Monday 06 May 2013

No clear frontrunner for Iran presidency

FT.com

The process of choosing Iran’s next president kicks off on Tuesday, when hopefuls will be able to register their potential candidacy for next month’s election amid a tense power struggle that has made predicting frontrunners tricky.

From Sunday, the Guardian Council, the constitutional watchdog, will have 10 days to pick the candidates from those who register. The council uses a strict vetting procedure in which loyalty to the Islamic regime and its supreme leader Ayatollah Ali Khamenei is the top criterion.

As such, hopefuls from the main pro-regime camp could include Tehran mayor Mohammad-Baqer Qalibaf, Ali-Akbar Velayati, a former foreign minister, and possibly Iran’s top nuclear negotiator Saeed Jalili.

One potential rival to those above would be Akbar Hashemi Rafsanjani, a conservative and influential former president who has been campaigning to end President Mahmoud Ahmadi-Nejad’s populist policies, which he argues are harming the Iranian economy and foreign relations. He has neither ruled out the possibility of running nor said he would enter the race. Mr Rafsanjani said on Monday that without the green light from Ayatollah Khamenei, a return to the presidential role would result in fighting rather than progress.

His guarded response and a lack of clarity over other potential rivals complicates the ability of the main pro-regime camp to build an election strategy of either mobilising behind one candidate to rival Mr Rafsanjani, or entering many candidates – a move more suited to having no senior reformist opponents, analysts said.

“If Mr Rafsanjani runs, [pro-supreme leader] fundamentalists will come with one strong candidate to defeat him, otherwise they will have at least four or five candidates,” said Mohammad-Sadegh Javadi-Hesar, a political analyst.

Reformist politicians, the business community and labourers support a return to power for either Mr Rafsanjani or another former president Mohammad Khatami, believing they would be more likely to push for a compromise in long-stalled diplomatic talks over Iran’s nuclear programme, and turn around an economy that has been crippled by populist policies and international sanctions.

But Heydar Moslehi, Iran’s intelligence minister, warned both former presidents last week that they were not qualified to return to office and levelled his sharpest criticisms against Mr Rafsanjani who he alleges “created” the 2009 street protests and “played a significant role” in them.

Should Mr Rafsanjani or Mr Khatami decide not to run, they may throw their weight behind one or two moderate reformist or conservative candidates.

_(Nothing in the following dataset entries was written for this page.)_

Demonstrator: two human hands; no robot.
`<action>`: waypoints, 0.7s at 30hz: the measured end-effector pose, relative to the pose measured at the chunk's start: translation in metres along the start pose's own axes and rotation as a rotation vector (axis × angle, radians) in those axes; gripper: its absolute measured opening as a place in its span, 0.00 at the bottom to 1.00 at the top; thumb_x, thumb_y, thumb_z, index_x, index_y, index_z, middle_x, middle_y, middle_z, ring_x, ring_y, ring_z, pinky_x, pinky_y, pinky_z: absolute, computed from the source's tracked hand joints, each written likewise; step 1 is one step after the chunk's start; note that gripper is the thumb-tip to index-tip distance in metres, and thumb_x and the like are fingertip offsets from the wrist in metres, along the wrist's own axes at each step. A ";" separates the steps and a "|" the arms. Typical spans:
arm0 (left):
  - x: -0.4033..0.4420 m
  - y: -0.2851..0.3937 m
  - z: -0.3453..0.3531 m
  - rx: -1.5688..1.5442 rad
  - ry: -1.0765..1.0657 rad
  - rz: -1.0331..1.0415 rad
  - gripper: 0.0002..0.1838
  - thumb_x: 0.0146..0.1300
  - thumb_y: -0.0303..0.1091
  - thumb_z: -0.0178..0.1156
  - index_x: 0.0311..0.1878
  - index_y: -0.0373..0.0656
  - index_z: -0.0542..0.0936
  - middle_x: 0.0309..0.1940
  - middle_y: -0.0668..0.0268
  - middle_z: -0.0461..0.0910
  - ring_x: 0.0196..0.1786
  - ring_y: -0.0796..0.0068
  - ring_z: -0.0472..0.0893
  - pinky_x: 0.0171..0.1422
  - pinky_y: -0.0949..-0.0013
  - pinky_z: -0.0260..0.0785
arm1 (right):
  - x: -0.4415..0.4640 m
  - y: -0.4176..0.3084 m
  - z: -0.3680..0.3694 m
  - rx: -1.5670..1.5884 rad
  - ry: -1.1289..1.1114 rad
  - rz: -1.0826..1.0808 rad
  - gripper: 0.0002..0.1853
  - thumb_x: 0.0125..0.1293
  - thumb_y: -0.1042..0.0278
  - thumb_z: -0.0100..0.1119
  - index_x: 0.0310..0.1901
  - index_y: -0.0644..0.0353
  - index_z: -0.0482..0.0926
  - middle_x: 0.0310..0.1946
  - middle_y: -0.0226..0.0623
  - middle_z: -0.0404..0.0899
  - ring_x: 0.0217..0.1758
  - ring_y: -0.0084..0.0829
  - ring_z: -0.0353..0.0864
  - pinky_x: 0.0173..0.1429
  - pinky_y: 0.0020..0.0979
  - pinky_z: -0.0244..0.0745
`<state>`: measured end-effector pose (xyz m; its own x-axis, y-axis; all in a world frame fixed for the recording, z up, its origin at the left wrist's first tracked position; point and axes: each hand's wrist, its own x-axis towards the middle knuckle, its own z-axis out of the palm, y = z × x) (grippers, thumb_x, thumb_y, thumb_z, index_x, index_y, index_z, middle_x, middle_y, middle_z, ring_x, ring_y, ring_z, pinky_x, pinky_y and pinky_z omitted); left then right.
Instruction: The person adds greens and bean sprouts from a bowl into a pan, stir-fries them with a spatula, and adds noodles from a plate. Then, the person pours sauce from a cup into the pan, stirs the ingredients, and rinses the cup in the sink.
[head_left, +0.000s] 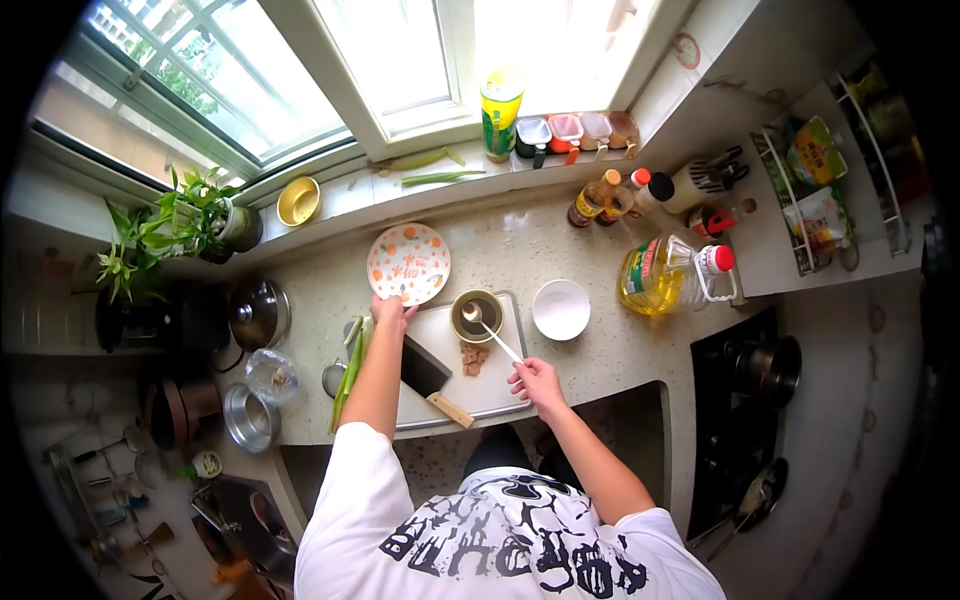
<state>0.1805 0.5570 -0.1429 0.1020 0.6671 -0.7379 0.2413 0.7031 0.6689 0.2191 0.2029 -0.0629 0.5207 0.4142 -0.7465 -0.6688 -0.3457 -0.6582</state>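
My left hand (393,312) is at the near rim of a white plate with an orange fruit pattern (412,262), fingers closed on its edge. In my right hand (538,385) is the pale handle of a spoon (497,340). The spoon's head rests inside a small round bowl (463,325), its contents hard to make out. This bowl stands on a white cutting board (500,390), beside a little pile of chopped brownish pieces (474,360). A cleaver with a wooden handle (425,368) lies on the board, partly behind my left forearm. Green onions (346,388) lie left of that forearm.
A white bowl (561,310) stands right of the board. Farther right are an oil jug (645,275), sauce bottles (590,203) and a stove (740,400). A metal basin (250,417) and lidded pot (258,312) sit left. Seasoning boxes (566,133) line the sill.
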 end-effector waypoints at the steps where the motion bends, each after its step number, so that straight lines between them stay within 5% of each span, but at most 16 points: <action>1: 0.000 -0.002 -0.001 0.020 -0.003 0.019 0.25 0.70 0.21 0.47 0.69 0.49 0.70 0.59 0.58 0.80 0.52 0.56 0.86 0.40 0.56 0.88 | -0.001 0.001 0.001 -0.009 0.005 -0.006 0.11 0.76 0.60 0.59 0.45 0.61 0.78 0.32 0.34 0.85 0.28 0.23 0.82 0.27 0.24 0.72; 10: -0.008 -0.018 -0.008 0.027 -0.022 0.077 0.19 0.68 0.32 0.56 0.58 0.31 0.78 0.48 0.57 0.85 0.46 0.65 0.85 0.41 0.60 0.79 | 0.004 0.000 0.001 -0.055 0.015 -0.006 0.11 0.76 0.61 0.58 0.46 0.62 0.79 0.32 0.35 0.85 0.27 0.23 0.82 0.26 0.23 0.71; 13: -0.043 -0.026 -0.012 0.399 0.001 0.411 0.19 0.66 0.34 0.59 0.56 0.34 0.81 0.42 0.54 0.86 0.43 0.63 0.85 0.45 0.59 0.75 | 0.005 -0.004 0.004 -0.079 0.022 0.009 0.14 0.76 0.62 0.57 0.53 0.64 0.78 0.33 0.36 0.85 0.27 0.22 0.81 0.27 0.23 0.72; 16: -0.084 -0.023 -0.011 0.983 -0.318 0.493 0.29 0.67 0.34 0.60 0.71 0.41 0.71 0.37 0.58 0.85 0.41 0.68 0.85 0.48 0.62 0.77 | 0.009 -0.002 0.010 0.005 0.032 -0.095 0.16 0.76 0.65 0.57 0.59 0.67 0.76 0.35 0.36 0.85 0.28 0.22 0.81 0.28 0.23 0.73; 19: -0.083 -0.039 0.004 1.278 -0.373 0.602 0.32 0.68 0.33 0.57 0.76 0.48 0.67 0.33 0.59 0.85 0.32 0.70 0.86 0.40 0.63 0.77 | 0.013 0.000 0.014 0.062 0.027 -0.147 0.16 0.76 0.69 0.58 0.60 0.68 0.76 0.36 0.37 0.85 0.28 0.21 0.81 0.30 0.24 0.75; 21: -0.091 -0.042 0.011 1.111 -0.515 0.428 0.32 0.67 0.33 0.56 0.75 0.46 0.66 0.33 0.55 0.87 0.33 0.66 0.88 0.44 0.62 0.79 | 0.015 0.000 0.016 0.077 0.075 -0.166 0.16 0.75 0.71 0.58 0.60 0.68 0.76 0.35 0.38 0.84 0.29 0.21 0.82 0.31 0.24 0.76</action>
<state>0.1715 0.4644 -0.1046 0.6665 0.4414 -0.6007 0.7390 -0.2858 0.6100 0.2184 0.2229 -0.0721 0.6632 0.3956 -0.6354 -0.6076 -0.2111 -0.7657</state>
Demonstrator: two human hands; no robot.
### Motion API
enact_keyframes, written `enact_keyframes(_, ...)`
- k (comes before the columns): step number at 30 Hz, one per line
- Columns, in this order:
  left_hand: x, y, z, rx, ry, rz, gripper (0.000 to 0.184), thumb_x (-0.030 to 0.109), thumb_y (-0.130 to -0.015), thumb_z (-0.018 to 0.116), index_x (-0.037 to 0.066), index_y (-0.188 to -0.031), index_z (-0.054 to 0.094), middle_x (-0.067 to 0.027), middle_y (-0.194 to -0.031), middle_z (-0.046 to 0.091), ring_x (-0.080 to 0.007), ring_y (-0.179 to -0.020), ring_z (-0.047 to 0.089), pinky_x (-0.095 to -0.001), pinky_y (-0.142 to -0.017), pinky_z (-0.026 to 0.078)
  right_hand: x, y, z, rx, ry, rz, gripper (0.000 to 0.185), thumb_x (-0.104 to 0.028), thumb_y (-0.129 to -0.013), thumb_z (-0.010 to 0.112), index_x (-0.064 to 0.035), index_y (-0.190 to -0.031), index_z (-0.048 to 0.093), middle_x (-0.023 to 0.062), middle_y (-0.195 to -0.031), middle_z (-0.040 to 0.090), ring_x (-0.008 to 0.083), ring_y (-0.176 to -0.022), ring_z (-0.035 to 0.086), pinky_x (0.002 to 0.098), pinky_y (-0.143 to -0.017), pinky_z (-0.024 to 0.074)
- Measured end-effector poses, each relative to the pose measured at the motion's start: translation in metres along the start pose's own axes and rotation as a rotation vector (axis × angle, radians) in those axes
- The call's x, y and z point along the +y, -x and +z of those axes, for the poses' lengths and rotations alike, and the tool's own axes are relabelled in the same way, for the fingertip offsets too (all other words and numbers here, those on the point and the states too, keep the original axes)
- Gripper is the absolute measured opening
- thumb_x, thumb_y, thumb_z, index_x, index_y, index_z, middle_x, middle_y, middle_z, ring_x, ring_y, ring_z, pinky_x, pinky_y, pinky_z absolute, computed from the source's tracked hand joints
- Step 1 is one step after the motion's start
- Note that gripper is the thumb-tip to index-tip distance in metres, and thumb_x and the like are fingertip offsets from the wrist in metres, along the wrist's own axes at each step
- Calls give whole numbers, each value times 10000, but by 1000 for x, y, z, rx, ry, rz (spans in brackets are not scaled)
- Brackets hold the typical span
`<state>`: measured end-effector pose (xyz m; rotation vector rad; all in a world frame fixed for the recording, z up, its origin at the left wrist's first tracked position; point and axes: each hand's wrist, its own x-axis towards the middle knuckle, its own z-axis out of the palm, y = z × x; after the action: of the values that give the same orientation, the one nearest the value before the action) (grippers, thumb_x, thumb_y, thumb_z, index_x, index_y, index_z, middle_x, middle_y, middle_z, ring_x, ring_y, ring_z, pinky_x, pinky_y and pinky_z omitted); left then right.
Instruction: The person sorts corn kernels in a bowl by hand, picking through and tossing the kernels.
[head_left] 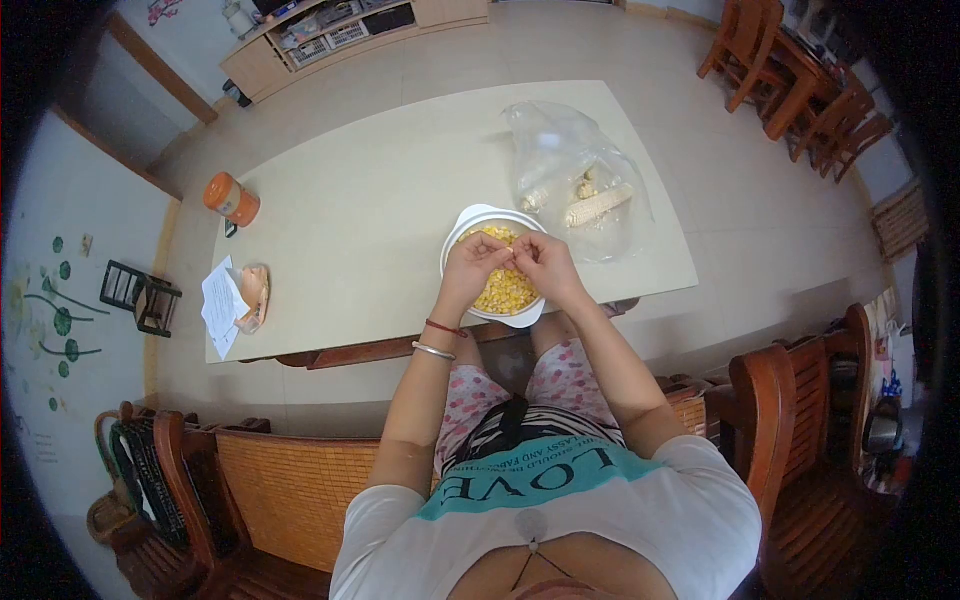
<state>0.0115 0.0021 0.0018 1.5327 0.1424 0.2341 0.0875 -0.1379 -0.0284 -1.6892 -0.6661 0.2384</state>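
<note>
A white bowl [528,316] with two handles stands at the table's near edge, holding loose yellow corn kernels [505,292]. Over it, my left hand [477,262] and my right hand [547,262] meet at the fingertips. Both hands are pinched closed around something small and pale between them, too small to name. To the right of the bowl lies a clear plastic bag [560,135] with a bare corn cob [599,205] and other cob pieces in it.
On the pale table [370,200], an orange-lidded jar [231,198] stands at the left, with papers [222,305] and a wrapped item [254,297] nearer me. A wooden bench [290,490] is behind me; wooden chairs [745,50] stand at the far right.
</note>
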Motion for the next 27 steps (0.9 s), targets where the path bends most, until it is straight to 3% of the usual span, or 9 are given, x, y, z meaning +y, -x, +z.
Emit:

Meanwhile, President Ahmadi-Nejad, who must step down having served two terms, looks unwilling to give up on ambitions to have a close ally to replace him. Iran’s president has intensified his provincial visits and promises of more cash handouts to the poor, in a clear move to promote his former chief of staff Esfandiar Rahim-Mashaei, his preferred candidate who has accompanied him on recent trips.

But domestic media have reported that his visits generate only small crowds, probably in protest to the economic hardship they are suffering, particularly inflation of 32.2 per cent.

Political observers still doubt Mr Mashaei could pass the Guardian Council’s filtering mechanism as the president’s team have fallen foul of the regime for their alleged disloyalty to the supreme leader.

On Sunday, the president said in the northwest city of Orumieh: “Some believe they have more rights than others and are masters and owners of people.” He added that such beliefs are not healthy because it is “idol worshipping”.